Print the whole listing exactly as it appears, but skip the pictures.

==============================

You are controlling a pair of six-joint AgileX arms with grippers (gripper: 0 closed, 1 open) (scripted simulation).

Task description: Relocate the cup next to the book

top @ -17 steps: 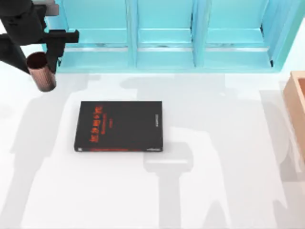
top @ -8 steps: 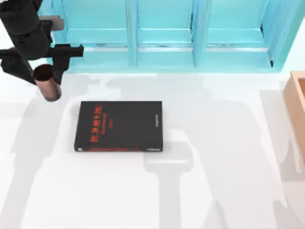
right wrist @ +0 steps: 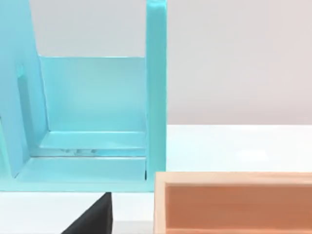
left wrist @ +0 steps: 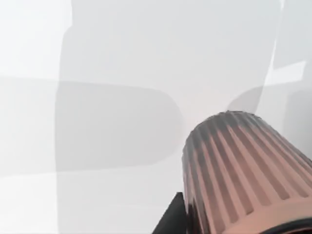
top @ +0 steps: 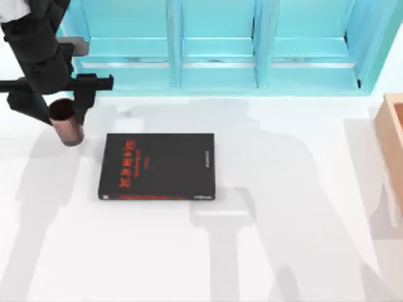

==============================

◆ Written response:
You are controlling a pair of six-joint AgileX arms with grippers (gripper: 0 closed, 1 open) (scripted simulation).

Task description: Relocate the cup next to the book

top @ -17 steps: 
top @ -8 steps: 
right wrist @ +0 steps: 
left wrist @ +0 steps: 
top @ +0 steps: 

The response is now complete.